Downloading and installing from source

Download the latest version of Faust from http://pypi.org/project/faust

You can install it by doing:

$ tar xvfz faust-0.0.0.tar.gz
$ cd faust-0.0.0
$ python setup.py build
# python setup.py install

The last command must be executed as a privileged user if you are not currently using a virtualenv.

Using the development version

With pip

You can install the latest snapshot of Faust using the following pip command:

$ pip install https://github.com/robinhood/faust/zipball/master#egg=faust

FAQ

Can I use Faust with Django/Flask/etc.?

Yes! Use eventlet as a bridge to integrate with asyncio.

Using eventlet

This approach works with any blocking Python library that can work with eventlet.

Using eventlet requires you to install the aioeventlet module, and you can install this as a bundle along with Faust:

$ pip install -U faust[eventlet]

Then to actually use eventlet as the event loop you have to either use the -L <faust --loop> argument to the faust program:

$ faust -L eventlet -A myproj worker -l info

or add import mode.loop.eventlet at the top of your entry point script:

#!/usr/bin/env python3
import mode.loop.eventlet  # noqa

Can I use Faust with Tornado?

Yes! Use the tornado.platform.asyncio bridge: http://www.tornadoweb.org/en/stable/asyncio.html

Can I use Faust with Twisted?

Yes! Use the asyncio reactor implementation: https://twistedmatrix.com/documents/17.1.0/api/twisted.internet.asyncioreactor.html

Will you support Python 3.5 or earlier?

There are no immediate plans to support Python 3.5, but you are welcome to contribute to the project.

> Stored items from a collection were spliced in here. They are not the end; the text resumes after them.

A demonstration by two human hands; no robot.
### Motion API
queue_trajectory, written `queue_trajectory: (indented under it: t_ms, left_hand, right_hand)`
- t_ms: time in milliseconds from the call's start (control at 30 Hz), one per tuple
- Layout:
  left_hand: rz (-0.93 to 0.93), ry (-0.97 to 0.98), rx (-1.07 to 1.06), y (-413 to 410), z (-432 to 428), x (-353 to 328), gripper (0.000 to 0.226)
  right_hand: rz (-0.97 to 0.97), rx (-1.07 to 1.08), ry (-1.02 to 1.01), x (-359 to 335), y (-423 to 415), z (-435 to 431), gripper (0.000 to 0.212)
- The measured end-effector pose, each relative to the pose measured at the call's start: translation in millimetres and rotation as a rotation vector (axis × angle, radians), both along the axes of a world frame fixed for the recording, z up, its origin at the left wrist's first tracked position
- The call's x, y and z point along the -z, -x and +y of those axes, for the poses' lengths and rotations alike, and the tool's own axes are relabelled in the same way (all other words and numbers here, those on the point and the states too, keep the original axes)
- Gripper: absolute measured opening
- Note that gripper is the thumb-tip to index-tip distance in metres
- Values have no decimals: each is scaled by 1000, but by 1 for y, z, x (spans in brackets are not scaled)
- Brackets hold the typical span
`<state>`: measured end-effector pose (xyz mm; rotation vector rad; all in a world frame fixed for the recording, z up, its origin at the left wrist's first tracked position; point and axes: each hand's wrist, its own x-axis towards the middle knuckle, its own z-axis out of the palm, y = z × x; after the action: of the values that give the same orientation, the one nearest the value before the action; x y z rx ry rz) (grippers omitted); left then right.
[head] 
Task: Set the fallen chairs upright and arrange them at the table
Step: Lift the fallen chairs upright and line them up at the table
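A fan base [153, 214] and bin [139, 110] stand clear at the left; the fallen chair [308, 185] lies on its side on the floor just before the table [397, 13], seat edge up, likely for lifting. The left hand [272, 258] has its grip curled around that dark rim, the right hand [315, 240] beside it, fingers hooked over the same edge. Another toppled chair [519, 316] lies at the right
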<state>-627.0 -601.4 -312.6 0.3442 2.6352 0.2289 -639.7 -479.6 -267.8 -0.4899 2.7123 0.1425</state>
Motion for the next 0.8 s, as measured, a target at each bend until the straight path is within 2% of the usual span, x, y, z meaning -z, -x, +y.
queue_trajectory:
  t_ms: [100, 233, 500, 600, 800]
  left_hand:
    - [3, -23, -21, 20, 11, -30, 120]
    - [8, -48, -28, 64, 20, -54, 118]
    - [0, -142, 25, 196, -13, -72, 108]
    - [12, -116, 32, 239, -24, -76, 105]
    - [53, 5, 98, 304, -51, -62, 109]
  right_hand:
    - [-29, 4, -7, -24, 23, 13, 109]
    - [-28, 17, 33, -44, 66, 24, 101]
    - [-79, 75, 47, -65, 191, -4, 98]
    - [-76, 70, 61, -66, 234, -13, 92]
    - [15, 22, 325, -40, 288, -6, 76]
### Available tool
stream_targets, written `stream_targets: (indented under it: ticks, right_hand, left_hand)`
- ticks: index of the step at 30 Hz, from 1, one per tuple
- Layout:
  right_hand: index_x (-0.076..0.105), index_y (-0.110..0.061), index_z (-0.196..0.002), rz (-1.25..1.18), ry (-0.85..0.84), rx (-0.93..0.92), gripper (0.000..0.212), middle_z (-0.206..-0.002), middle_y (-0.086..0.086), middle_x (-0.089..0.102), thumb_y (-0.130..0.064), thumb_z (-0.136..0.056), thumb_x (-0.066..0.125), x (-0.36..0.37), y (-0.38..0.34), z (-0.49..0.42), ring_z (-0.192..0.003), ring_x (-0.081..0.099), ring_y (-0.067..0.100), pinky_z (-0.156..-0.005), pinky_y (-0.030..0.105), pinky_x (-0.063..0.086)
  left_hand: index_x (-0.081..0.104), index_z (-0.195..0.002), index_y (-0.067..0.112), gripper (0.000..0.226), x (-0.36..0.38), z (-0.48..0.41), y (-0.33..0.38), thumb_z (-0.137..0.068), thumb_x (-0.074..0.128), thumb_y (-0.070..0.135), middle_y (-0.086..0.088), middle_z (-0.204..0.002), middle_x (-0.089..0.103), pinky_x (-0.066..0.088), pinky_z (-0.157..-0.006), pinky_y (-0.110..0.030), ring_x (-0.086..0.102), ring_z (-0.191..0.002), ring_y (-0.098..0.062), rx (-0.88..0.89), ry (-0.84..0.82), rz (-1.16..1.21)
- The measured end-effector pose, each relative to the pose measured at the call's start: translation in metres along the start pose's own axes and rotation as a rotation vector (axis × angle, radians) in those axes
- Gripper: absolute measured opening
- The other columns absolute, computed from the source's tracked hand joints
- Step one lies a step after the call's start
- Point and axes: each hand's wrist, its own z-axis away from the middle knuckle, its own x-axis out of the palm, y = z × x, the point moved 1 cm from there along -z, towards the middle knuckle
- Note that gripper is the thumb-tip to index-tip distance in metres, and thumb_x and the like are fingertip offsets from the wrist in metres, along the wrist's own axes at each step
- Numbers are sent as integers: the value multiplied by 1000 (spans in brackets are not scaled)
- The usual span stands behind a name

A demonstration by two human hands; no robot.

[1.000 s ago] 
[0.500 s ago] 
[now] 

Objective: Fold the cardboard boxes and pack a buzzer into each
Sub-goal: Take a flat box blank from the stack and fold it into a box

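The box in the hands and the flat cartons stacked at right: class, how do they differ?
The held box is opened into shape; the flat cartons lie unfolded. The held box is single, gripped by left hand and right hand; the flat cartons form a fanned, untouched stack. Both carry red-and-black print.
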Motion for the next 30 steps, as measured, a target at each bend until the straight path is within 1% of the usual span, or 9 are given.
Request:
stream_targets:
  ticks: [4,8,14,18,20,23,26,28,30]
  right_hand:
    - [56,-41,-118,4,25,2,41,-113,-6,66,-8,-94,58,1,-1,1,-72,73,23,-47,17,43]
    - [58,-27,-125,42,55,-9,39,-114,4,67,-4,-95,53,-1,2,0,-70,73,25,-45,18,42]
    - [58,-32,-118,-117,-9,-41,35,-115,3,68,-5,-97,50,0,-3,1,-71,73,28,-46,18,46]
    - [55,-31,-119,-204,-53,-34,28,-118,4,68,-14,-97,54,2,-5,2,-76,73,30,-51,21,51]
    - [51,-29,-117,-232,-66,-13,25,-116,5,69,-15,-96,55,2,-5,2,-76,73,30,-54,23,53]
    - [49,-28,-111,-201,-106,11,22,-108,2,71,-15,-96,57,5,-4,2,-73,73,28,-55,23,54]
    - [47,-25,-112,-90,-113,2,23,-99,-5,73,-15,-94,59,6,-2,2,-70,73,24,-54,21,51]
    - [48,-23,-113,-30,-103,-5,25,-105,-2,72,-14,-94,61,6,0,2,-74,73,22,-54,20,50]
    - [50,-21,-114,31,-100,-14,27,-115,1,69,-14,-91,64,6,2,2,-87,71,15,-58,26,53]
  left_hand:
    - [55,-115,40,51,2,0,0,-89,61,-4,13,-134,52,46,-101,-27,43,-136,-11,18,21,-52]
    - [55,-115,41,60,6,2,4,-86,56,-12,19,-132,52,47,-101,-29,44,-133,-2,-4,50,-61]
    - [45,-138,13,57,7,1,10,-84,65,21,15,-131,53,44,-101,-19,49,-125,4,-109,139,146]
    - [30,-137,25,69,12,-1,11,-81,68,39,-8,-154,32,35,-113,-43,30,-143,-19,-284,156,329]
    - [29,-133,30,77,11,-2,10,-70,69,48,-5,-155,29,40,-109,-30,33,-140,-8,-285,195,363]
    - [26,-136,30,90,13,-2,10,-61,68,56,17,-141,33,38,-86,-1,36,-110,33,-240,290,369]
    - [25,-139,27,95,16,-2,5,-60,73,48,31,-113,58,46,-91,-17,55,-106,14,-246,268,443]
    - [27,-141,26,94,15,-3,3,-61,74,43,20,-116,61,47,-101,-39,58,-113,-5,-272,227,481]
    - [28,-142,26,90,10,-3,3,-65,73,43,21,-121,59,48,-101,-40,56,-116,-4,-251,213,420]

Here are some of the steps required to accomplish this:

  • Source code transformation to rewrite variable annotations to comments

    for example, the code:

         class Point:
             x: int = 0
             y: int = 0
    
    must be rewritten into::
    
         class Point:
             x = 0  # type: int
             y = 0  # type: int
  • Source code transformation to rewrite async functions

    for example, the code:

    async def foo():
        await asyncio.sleep(1.0)

    must be rewritten into:

    @coroutine
    def foo():
        yield from asyncio.sleep(1.0)

Will you support Python 2?

There are no plans to support Python 2, but you are welcome to contribute to the project (details in the question above is relevant also for Python 2).

I get a maximum number of open files exceeded error by RocksDB when running a Faust app locally. How can I fix this?

You may need to increase the limit for the maximum number of open files. The following post explains how to do so on OS X: https://blog.dekstroza.io/ulimit-shenanigans-on-osx-el-capitan/

What kafka versions faust supports?

Faust supports kafka with version >= 0.10.

Getting Help

Mailing list

For discussions about the usage, development, and future of Faust, please join the faust-users mailing list.

Slack

Come chat with us on Slack:

https://join.slack.com/t/fauststream/shared_invite/enQtNDEzMTIyMTUyNzU2LTIyMjNjY2M2YzA2OWFhMDlmMzVkODk3YTBlYThlYmZiNTUwZDJlYWZiZTdkN2Q4ZGU4NWM4YWMyNTM5MGQ5OTg

Resources

Bug tracker

If you have any suggestions, bug reports, or annoyances please report them to our issue tracker at https://github.com/robinhood/faust/issues/

License

This software is licensed under the New BSD License. See the LICENSE file in the top distribution directory for the full license text.

Contributing

Development of Faust happens at GitHub: https://github.com/robinhood/faust

You’re highly encouraged to participate in the development of Faust.

Be sure to also read the Contributing to Faust section in the documentation.

Code of Conduct

Everyone interacting in the project’s code bases, issue trackers, chat rooms, and mailing lists is expected to follow the Faust Code of Conduct.

As contributors and maintainers of these projects, and in the interest of fostering an open and welcoming community, we pledge to respect all people who contribute through reporting issues, posting feature requests, updating documentation, submitting pull requests or patches, and other activities.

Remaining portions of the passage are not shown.